(Stored data entries)
--*--

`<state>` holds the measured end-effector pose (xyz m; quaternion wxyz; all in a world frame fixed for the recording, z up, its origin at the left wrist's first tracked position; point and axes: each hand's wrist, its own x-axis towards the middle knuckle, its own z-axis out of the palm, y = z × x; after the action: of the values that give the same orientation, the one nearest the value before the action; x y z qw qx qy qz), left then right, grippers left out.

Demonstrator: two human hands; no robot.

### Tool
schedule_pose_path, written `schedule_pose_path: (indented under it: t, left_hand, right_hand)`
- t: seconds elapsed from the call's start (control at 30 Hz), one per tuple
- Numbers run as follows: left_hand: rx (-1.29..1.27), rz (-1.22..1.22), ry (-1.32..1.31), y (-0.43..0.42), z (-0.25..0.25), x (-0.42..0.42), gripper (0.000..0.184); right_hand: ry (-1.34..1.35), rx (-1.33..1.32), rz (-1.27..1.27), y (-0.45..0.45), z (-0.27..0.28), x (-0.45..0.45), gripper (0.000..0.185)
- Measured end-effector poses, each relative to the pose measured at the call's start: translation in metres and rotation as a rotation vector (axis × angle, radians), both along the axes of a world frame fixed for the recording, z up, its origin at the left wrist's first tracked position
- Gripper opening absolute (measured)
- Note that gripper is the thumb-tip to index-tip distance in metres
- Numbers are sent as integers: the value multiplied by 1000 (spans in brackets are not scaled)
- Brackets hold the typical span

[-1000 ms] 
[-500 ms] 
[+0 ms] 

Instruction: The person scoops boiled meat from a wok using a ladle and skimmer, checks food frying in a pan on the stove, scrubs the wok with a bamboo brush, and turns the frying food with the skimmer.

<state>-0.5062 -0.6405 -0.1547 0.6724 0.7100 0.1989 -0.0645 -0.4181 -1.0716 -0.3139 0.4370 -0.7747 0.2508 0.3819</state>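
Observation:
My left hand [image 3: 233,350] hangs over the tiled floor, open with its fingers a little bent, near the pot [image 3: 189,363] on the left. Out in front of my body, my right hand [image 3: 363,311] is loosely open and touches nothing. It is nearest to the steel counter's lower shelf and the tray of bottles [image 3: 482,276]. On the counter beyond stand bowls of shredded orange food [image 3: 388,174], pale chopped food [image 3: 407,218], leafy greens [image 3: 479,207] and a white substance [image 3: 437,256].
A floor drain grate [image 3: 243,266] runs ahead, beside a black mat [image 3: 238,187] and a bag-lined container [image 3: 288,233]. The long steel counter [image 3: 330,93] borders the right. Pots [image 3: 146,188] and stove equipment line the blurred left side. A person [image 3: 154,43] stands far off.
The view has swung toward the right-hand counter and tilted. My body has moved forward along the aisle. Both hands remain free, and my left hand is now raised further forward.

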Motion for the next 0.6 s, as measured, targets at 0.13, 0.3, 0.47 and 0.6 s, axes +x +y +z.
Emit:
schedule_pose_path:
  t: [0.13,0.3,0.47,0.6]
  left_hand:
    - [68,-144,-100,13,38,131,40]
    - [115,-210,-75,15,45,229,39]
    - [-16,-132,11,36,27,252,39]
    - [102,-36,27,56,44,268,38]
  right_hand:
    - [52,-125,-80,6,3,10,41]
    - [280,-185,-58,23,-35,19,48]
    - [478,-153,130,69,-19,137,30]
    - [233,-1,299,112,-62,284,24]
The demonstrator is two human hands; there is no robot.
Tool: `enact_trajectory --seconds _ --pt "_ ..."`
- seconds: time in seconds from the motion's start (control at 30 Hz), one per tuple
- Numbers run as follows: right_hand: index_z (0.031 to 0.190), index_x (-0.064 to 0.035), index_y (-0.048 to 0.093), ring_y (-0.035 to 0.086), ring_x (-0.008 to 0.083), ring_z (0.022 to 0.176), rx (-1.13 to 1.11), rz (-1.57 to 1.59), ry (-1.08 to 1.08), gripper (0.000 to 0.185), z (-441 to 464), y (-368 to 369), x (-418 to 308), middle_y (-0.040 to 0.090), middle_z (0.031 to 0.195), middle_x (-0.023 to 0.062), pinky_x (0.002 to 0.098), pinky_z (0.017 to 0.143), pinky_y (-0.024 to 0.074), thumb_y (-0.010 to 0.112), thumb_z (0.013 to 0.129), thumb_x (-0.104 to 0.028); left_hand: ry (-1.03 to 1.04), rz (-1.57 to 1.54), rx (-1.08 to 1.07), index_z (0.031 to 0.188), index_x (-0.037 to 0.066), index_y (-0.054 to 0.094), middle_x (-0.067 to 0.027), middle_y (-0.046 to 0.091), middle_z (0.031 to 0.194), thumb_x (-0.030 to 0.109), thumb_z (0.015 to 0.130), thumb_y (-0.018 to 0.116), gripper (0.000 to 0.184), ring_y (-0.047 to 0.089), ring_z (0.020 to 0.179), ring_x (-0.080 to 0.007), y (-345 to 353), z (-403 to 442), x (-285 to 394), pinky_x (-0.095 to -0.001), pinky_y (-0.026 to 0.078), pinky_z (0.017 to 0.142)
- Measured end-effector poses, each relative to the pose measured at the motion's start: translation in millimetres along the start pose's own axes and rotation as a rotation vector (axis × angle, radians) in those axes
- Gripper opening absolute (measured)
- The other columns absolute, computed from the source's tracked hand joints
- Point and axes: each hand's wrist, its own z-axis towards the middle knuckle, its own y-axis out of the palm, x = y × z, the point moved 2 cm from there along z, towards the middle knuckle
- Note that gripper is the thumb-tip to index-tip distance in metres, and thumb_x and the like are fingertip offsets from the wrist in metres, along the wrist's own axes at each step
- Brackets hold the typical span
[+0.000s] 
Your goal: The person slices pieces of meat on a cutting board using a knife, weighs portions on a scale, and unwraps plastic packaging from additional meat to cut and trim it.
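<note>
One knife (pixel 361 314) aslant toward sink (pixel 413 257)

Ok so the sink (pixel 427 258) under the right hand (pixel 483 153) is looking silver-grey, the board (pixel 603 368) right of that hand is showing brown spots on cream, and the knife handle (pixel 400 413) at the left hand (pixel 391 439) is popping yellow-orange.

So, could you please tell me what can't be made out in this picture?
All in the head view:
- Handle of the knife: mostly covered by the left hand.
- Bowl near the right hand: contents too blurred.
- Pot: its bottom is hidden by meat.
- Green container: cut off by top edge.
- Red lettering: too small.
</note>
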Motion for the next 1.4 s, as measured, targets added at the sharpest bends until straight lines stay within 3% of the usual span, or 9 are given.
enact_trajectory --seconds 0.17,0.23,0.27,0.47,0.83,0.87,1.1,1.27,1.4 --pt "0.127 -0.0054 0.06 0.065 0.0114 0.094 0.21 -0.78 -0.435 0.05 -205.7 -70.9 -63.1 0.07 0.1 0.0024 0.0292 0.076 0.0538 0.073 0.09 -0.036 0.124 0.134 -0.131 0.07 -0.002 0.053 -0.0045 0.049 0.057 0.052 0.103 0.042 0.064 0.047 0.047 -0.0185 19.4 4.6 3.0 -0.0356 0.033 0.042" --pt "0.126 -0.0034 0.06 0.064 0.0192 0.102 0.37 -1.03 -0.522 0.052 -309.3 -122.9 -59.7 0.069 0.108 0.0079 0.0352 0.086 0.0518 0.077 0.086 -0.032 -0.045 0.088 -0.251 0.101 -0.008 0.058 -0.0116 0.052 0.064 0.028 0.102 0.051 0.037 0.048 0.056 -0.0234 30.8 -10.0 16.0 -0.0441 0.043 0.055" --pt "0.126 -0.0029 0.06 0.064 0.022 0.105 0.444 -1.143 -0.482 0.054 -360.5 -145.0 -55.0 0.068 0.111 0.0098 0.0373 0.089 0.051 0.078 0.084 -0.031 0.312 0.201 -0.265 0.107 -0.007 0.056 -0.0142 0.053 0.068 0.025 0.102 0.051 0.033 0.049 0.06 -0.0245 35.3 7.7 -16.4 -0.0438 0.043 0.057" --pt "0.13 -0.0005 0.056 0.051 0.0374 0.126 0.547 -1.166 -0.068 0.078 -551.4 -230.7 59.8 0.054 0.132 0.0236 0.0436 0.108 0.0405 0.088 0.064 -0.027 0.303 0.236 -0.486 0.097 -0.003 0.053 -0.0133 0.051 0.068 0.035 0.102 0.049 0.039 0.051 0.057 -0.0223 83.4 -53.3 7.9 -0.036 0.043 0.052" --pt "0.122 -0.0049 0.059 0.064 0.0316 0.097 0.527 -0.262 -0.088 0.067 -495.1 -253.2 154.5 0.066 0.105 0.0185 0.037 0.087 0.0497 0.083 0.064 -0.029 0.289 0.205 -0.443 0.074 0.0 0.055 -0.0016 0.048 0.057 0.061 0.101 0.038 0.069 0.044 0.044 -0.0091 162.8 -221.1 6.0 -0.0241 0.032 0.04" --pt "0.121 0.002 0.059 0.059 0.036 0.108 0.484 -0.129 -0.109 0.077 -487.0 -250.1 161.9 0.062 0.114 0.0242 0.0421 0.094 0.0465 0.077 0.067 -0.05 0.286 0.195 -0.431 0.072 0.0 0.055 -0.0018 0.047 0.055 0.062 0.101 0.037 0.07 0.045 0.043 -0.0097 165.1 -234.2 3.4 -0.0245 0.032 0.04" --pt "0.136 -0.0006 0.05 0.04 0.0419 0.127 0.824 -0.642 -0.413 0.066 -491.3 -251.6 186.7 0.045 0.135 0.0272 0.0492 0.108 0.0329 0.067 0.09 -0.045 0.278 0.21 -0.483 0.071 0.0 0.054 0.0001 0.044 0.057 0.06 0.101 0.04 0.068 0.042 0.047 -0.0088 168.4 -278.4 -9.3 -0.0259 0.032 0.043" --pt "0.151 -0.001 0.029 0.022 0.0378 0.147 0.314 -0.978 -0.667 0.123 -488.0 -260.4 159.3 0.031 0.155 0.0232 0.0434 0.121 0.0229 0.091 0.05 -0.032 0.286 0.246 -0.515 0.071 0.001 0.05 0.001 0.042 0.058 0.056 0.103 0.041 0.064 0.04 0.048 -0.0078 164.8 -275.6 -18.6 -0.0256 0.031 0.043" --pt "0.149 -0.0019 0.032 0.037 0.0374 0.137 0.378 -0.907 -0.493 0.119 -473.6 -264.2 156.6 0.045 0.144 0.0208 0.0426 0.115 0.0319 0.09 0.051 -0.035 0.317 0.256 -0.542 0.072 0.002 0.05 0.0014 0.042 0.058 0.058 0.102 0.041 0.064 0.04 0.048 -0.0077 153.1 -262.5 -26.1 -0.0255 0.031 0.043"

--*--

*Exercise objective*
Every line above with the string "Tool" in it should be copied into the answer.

*Answer*
### Tool
Tool: `enact_trajectory --seconds _ --pt "_ ..."`

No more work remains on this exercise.